YOUR ASSIGNMENT: Without the pictures, write out all the lines below exactly as they appear.

MATERIAL PROVIDED:
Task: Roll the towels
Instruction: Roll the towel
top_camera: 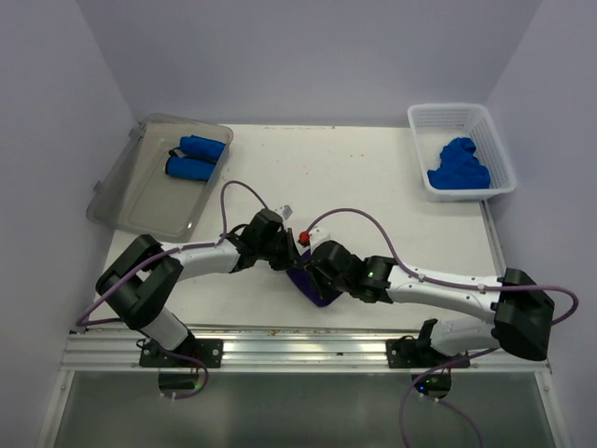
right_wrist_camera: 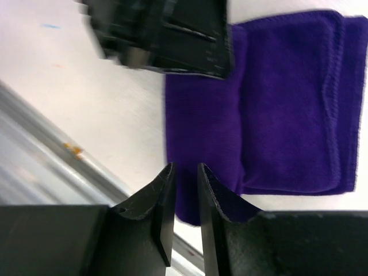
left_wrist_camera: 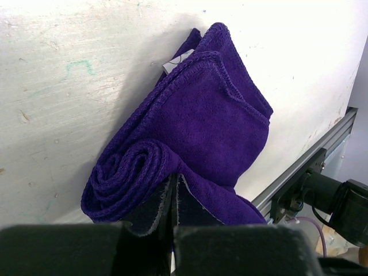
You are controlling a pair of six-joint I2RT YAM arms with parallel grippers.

THE COMPLETED TASK:
Task: Roll the towels
Instruction: Roll the towel
top_camera: 
right_wrist_camera: 
left_wrist_camera: 
You are controlling a pair of six-joint I2RT YAM arms with parallel grippers.

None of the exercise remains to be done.